## [YOUR GOAL]
Please state how many lines of the listing contain the word "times", giving the number by itself.

Start of DATA TO EXAMINE

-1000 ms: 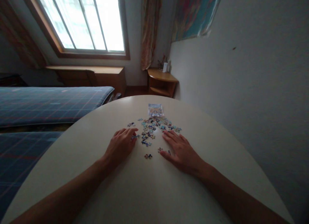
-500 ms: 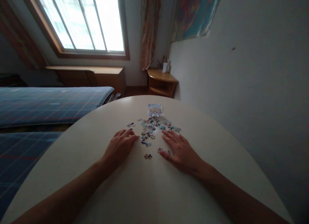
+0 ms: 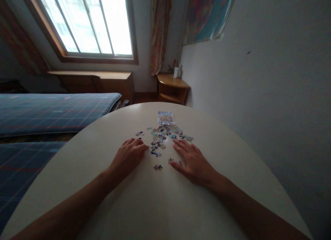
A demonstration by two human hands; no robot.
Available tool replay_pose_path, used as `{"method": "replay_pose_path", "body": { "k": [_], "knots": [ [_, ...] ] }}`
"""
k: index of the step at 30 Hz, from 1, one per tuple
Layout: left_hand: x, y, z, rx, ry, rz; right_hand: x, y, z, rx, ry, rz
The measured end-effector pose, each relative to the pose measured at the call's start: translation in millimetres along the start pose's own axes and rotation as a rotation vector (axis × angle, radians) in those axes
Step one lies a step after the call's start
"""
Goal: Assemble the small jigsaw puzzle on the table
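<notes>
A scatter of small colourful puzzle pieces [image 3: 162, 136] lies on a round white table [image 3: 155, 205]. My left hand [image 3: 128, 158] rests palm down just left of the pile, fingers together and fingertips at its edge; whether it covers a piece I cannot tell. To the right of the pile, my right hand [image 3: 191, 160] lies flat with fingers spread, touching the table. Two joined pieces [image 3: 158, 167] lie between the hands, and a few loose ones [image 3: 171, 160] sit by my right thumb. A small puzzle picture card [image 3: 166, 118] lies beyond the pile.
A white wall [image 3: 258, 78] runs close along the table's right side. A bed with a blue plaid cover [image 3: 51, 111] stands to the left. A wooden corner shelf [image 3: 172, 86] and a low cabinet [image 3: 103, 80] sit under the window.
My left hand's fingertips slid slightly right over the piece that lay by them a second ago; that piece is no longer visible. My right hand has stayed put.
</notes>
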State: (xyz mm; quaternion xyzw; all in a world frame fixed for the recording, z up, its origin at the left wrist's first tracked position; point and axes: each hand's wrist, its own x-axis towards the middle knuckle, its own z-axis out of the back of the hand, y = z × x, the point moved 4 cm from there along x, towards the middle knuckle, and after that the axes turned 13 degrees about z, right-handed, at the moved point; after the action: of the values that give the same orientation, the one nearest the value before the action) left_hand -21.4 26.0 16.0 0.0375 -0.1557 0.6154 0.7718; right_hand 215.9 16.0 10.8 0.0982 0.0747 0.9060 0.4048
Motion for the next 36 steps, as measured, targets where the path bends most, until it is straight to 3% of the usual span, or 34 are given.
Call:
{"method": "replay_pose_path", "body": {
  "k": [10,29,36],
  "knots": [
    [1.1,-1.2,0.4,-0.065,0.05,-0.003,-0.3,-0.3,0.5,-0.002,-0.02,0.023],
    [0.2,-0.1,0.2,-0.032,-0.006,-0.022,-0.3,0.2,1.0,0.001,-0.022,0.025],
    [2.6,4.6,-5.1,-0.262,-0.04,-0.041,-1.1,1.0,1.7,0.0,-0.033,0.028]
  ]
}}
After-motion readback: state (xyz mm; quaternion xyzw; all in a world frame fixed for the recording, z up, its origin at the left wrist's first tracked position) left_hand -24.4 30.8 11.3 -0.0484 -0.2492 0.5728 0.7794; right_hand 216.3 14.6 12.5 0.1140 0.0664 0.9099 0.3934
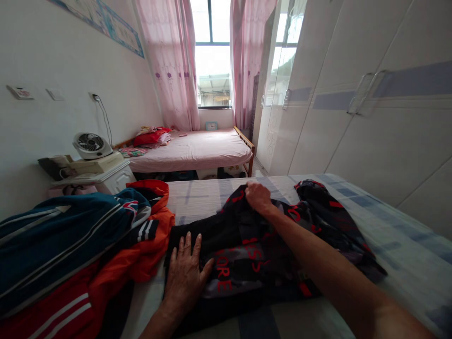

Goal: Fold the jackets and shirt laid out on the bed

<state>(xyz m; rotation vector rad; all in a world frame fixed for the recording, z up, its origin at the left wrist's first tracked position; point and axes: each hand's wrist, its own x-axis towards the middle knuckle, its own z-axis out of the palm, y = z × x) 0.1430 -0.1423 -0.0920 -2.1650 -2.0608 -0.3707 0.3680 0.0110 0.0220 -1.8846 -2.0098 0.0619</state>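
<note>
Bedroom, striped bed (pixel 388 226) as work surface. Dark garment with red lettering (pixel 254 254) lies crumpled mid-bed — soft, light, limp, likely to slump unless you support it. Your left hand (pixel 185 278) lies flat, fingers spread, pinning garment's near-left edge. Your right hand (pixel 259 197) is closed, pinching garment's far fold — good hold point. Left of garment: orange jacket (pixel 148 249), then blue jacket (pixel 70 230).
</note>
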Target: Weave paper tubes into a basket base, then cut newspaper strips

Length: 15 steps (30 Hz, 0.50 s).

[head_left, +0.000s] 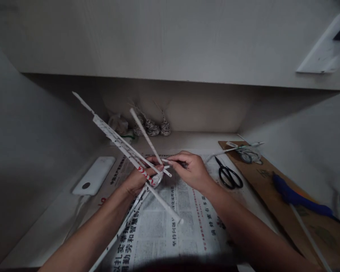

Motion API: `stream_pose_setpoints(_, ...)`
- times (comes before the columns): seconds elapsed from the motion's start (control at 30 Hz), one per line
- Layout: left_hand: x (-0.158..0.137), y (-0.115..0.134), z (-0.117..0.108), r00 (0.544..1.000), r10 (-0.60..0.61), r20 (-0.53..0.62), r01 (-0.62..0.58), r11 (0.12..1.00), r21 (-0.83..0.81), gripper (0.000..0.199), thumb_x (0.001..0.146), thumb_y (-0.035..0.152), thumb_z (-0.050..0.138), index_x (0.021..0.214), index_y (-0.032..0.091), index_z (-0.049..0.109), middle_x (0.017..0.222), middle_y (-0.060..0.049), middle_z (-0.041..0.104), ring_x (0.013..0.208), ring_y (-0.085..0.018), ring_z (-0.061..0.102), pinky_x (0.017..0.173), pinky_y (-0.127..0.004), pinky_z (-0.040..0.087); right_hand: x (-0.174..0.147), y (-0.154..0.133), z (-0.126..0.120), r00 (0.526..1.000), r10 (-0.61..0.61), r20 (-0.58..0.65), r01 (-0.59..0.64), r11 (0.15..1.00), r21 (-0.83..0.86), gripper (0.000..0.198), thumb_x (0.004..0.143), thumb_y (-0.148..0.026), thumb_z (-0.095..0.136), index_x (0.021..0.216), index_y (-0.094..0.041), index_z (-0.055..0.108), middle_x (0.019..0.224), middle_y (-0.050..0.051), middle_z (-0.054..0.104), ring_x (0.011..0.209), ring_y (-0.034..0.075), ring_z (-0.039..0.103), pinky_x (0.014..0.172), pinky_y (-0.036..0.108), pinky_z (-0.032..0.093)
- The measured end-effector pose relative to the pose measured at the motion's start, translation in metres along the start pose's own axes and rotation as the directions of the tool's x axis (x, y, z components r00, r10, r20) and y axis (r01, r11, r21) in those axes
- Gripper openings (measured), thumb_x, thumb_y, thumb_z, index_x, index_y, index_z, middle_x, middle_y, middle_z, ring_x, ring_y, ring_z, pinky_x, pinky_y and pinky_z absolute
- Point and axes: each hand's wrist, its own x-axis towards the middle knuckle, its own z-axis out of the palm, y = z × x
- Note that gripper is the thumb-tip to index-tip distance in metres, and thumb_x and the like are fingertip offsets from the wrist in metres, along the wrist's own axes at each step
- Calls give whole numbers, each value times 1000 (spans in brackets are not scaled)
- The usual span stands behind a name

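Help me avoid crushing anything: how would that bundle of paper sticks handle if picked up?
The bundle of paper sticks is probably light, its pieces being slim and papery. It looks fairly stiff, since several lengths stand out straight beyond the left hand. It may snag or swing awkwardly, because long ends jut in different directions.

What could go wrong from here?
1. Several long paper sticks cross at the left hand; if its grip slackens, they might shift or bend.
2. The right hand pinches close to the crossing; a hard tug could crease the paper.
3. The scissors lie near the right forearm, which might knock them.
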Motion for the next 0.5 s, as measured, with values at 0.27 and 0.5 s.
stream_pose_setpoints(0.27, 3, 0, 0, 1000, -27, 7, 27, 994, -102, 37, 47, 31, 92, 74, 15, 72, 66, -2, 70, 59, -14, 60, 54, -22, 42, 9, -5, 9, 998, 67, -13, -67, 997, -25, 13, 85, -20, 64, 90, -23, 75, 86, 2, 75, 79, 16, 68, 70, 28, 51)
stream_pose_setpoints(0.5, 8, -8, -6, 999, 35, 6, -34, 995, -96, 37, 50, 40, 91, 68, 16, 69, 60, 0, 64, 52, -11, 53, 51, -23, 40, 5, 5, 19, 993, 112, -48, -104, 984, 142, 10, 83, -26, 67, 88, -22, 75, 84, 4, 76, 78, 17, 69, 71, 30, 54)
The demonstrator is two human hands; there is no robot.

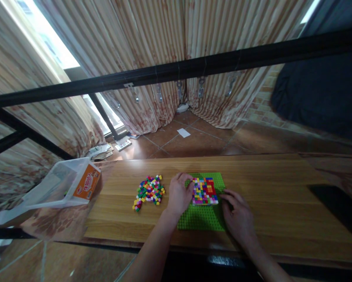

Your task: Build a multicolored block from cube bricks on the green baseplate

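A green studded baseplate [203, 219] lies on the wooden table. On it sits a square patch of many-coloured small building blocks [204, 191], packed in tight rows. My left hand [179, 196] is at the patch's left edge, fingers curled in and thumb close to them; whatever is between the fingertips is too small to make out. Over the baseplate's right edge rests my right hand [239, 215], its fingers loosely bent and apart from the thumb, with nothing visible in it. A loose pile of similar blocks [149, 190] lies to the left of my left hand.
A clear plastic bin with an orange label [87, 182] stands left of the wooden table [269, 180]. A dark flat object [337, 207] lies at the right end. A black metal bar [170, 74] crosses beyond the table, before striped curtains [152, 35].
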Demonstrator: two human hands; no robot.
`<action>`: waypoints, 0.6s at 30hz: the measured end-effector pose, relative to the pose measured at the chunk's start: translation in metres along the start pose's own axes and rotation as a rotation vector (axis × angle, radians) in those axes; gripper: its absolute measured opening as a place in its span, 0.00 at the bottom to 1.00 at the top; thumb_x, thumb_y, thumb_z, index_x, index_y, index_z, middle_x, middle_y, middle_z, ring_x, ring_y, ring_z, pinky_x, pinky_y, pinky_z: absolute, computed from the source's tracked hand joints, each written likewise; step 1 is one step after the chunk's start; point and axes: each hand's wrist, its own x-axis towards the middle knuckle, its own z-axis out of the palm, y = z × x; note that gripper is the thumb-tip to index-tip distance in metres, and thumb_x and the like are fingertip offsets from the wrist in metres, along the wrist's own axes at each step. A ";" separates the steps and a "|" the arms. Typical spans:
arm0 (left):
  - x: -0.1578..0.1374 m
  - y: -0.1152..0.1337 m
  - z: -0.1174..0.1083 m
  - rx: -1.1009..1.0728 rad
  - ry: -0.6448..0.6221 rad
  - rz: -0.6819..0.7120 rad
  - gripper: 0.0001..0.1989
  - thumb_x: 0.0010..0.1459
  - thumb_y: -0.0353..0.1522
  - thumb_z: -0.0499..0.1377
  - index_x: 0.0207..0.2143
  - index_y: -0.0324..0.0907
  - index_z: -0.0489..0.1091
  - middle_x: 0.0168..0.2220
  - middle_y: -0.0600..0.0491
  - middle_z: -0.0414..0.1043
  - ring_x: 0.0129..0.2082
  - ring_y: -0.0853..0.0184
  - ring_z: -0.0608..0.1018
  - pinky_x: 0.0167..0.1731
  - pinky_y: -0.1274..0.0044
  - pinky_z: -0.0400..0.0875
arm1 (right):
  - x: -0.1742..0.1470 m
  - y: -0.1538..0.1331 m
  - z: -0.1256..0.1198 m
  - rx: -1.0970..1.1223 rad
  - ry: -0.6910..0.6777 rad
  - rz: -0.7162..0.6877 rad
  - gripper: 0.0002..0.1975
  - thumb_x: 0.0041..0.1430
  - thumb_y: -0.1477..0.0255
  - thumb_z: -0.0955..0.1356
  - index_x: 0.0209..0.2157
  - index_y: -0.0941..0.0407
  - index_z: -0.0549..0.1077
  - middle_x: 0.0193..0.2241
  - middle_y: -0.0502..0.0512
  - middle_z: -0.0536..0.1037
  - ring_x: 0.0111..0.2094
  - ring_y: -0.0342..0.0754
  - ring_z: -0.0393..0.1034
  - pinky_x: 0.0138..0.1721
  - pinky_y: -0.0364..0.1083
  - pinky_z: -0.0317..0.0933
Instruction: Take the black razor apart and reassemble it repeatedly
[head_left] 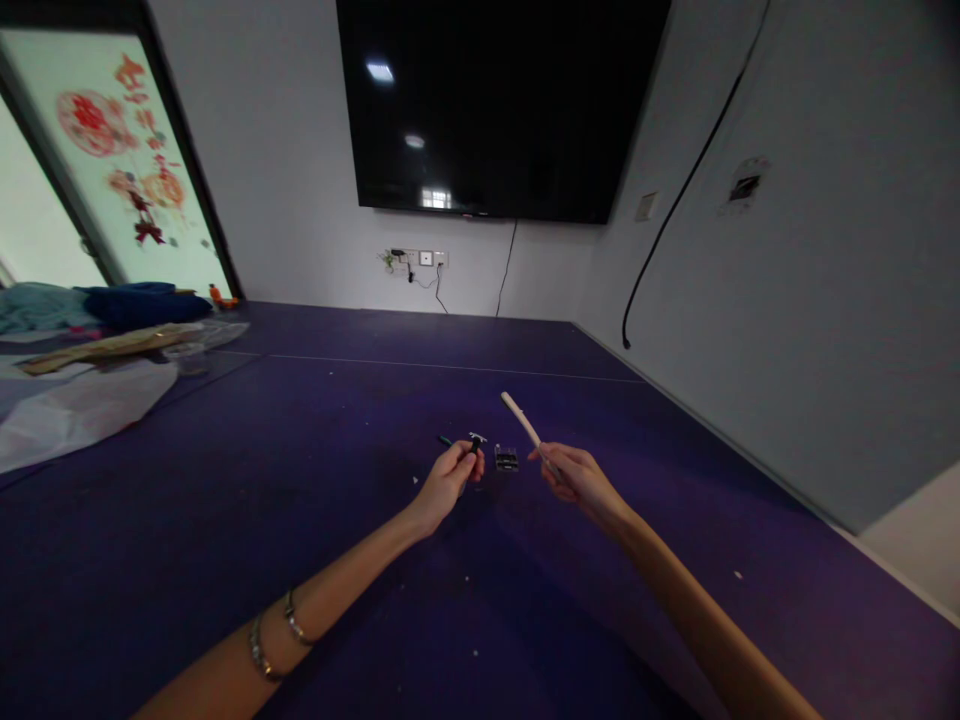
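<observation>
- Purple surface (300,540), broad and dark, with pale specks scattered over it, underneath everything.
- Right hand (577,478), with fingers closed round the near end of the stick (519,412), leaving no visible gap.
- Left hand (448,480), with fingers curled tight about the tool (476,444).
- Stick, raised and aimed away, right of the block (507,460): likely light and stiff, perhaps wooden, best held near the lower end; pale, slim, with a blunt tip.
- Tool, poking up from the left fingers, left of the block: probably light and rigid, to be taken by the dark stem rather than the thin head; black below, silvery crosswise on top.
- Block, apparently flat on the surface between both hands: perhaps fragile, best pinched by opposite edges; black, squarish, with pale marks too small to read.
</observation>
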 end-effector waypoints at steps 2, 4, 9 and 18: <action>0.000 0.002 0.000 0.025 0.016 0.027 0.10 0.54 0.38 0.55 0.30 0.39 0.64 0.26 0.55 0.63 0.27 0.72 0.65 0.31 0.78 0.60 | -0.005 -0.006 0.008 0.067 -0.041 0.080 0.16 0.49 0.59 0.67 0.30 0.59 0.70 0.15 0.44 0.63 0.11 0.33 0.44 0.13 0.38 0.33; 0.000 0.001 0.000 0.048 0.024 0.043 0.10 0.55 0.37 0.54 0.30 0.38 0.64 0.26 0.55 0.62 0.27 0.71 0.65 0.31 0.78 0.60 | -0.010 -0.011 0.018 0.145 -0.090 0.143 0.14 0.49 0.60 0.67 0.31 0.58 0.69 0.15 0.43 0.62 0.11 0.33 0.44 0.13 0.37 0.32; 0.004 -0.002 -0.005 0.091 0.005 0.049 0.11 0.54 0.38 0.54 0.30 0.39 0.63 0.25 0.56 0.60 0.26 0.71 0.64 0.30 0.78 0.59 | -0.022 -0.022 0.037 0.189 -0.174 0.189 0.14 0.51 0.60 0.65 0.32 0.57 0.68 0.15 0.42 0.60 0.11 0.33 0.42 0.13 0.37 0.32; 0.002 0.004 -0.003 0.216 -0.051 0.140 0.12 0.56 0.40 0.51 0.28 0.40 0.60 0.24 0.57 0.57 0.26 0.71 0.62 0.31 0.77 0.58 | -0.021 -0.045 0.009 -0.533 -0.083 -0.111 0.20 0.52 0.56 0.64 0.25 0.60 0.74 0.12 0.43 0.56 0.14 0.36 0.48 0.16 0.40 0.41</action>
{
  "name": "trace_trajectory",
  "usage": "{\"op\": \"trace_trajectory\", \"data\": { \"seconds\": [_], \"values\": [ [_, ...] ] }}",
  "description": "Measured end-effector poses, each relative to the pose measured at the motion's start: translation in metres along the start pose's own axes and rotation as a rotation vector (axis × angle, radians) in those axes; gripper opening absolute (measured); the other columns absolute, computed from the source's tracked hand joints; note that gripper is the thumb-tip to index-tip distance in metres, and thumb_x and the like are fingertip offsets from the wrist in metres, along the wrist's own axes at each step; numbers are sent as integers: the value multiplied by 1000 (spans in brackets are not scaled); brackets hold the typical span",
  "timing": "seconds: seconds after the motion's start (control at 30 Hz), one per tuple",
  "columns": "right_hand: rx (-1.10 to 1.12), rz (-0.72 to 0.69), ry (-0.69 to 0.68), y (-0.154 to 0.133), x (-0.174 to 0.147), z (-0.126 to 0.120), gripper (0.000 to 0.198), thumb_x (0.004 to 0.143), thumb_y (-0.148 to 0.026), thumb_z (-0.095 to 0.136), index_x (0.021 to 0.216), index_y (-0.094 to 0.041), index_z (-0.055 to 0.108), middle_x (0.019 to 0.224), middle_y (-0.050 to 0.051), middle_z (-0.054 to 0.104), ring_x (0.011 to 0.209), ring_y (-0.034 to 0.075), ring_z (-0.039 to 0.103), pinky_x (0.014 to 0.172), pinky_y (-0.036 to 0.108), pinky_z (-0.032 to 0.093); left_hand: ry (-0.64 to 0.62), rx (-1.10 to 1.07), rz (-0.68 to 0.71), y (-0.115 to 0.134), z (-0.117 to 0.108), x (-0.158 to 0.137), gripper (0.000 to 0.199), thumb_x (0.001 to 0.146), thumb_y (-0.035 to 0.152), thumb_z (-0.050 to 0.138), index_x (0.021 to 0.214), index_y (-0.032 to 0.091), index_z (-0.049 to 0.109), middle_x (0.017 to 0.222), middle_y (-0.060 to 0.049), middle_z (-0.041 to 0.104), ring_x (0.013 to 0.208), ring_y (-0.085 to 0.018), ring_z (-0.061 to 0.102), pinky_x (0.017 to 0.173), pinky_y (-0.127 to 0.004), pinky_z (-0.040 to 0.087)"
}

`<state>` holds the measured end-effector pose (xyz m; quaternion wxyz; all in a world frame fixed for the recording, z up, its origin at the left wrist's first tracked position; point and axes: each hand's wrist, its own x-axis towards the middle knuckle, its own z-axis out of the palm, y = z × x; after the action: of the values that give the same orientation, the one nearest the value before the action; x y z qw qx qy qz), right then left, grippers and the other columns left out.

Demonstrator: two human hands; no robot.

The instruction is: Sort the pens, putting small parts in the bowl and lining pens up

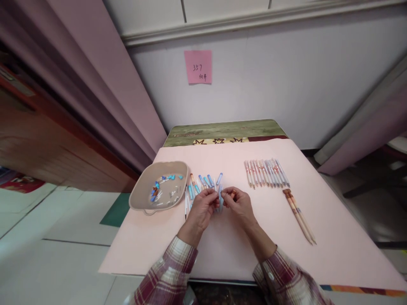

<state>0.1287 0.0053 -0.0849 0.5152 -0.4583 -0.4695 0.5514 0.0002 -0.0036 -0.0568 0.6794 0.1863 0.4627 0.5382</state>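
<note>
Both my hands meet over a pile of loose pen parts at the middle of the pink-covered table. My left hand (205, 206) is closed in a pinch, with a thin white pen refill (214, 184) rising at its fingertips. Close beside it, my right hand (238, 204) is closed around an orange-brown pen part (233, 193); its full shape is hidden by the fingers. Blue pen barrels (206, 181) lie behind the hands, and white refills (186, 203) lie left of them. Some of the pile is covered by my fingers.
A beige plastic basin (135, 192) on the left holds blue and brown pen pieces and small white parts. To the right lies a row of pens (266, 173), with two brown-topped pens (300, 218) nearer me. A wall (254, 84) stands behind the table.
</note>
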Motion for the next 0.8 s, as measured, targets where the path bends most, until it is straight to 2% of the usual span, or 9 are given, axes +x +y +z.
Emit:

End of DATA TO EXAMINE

## [RESULT BELOW]
2